We are now back after a stimulating and entertaining IPTC Autumn Meeting in beautiful Ljubljana, Slovenia last week!

Thanks very much to Aljoša Rehar from IPTC member Slovenska tiskovna agencija (STA) for inviting us and helping out so much with the organisation, along with his colleague Marjana Polajnar and with support from Marko Grobelnik from another IPTC member organisation in Slovenia, the Josef Stefan Institute.

Over three days, we heard presentations from all IPTC Working Groups, the new AI Expert Group and the 2019 IPTC Annual General Meeting. We also heard presentations from invited startups and research projects such as the Content Personalisation Network from Digital Catapult UK and Slovenian projects EventRegistry, NewsMapper, Embeddia, Finspektor and more. Look out for our detailed post about Wednesday afternoon’s session for more about our invited speakers.

On Monday, Brendan Quinn, Managing Director of IPTC gave an introduction to the event and all attendees introduced themselves. We had a great turnout with members coming from all over Europe, Asia and both coats of the US. Brendan also gave an update on recent work of the IPTC Board and some decisions that are coming soon.

Michael Steidl, lead of the Photo Metadata Working Group, presenting the results of the latest Photo Metadata survey

Monday’s focus was on both Photo Metadata and JSON standards. We heard from Michael Steidl, Lead of the Photo Metadata Working Group who gave an update on the recent work of the group, including the Photo Metadata Conference 2019 in Paris, recent work with Google, our latest Photo Metadata Survey, and exciting new work on introducing an Image Region capability to the IPTC Photo Metadata Standard, which will let photographers and image creators annotate specific areas of an image with any metadata fields, such as naming each person in an image exactly; identifying products, brands, logos, barcodes or other objects in an image, identifying composite images correctly, and allowing AI annotations to be embedded in the image file rather than distributed in a separate file alongside the image.

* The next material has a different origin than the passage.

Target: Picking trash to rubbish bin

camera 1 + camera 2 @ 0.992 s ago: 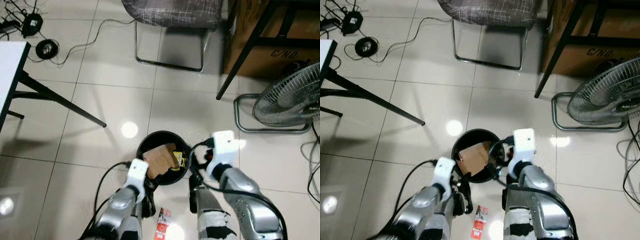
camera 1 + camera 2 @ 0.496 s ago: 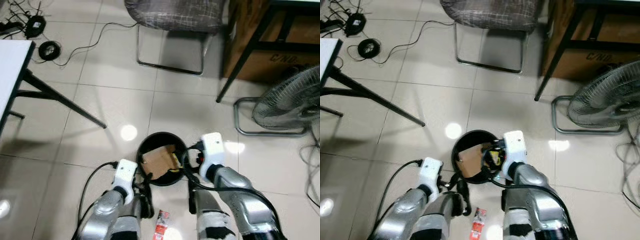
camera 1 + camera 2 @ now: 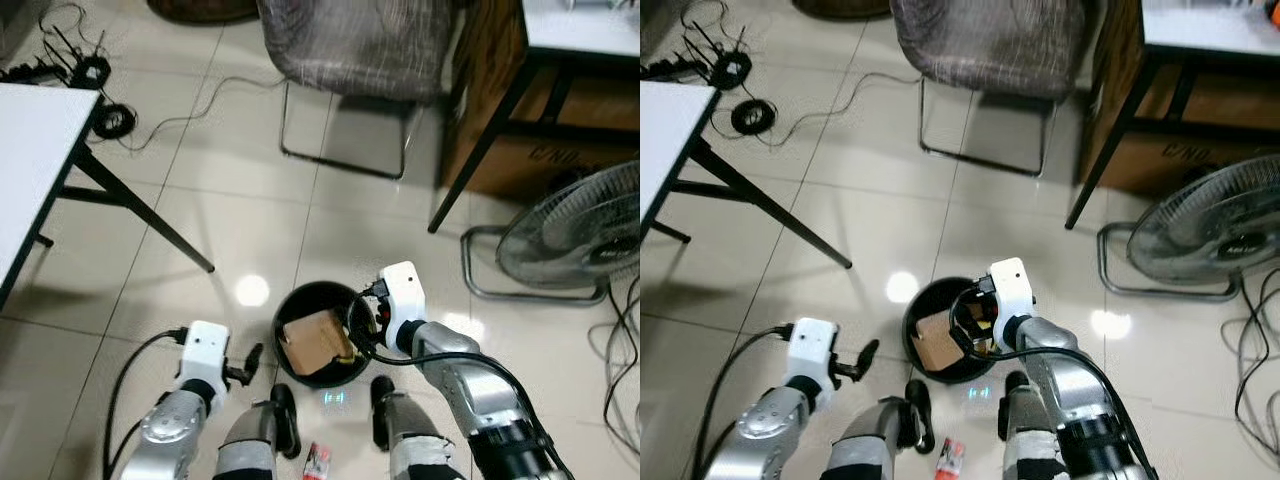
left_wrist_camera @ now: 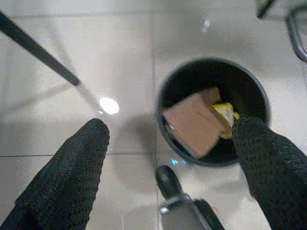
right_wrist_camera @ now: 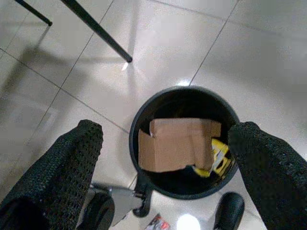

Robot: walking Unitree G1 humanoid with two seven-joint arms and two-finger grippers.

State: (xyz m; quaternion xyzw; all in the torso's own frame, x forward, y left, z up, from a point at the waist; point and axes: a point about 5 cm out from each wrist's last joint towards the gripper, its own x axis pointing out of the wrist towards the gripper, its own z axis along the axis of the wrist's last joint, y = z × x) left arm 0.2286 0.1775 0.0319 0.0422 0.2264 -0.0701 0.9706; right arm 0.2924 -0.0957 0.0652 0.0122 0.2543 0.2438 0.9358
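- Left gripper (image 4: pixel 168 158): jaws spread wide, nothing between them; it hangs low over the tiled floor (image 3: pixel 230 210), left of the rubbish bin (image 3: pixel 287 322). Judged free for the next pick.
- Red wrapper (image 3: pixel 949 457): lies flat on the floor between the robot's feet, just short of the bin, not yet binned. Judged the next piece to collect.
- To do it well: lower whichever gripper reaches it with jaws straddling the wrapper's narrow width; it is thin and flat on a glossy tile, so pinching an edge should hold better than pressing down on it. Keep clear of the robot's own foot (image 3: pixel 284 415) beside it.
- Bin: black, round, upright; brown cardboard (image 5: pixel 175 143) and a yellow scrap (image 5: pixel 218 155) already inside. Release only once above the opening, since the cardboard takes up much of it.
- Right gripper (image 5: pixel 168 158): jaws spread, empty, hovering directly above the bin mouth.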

Johan Lindgren, who has recently moved from leading the Sports Content Working Group to now leading the News in JSON working group, spoke about the recent work on reviving the group. We are now meeting every two weeks like the other working groups, and plan to make many changes to our main JSON standard ninjs in the coming months. Johan presented an overview of how IPTC members are currently using JSON in their news distribution work, either based on ninjs or using their own formats. Based on change requests received in out GitHub project, the working group identified some “quick wins” that we could easily add to ninjs, and so Johan proposed ninjs 1.2 to the Standards Committee. Johan also showed recent work on a new ninjs User Guide to replace the pages at dev.iptc.org, and on a test suite so we know changes we make to the ninjs schema will be compatible with previous work and not introduce any errors.

Luca from Digital Catapult presenting the Content Personalisation Network.

Day 1 ended with a presentation of the Content Personalisation Network project from Luca and Anthony from Digital Catapult in the UK. The work on tailoring content for users based on metadata is very relevant to our members and we hope to be able to work a lot more with the Digital Catapult team in the future.

Day 1 ended with a great meal at Ljubljana Castle

Day 1 ended with a group dinner in a restaurant at Ljubljana Castle, overlooking the beautiful Old Town. After a day sitting inside it was great to have some good exercise walking up the steep hill to get there, and we were rewarded with some great local food.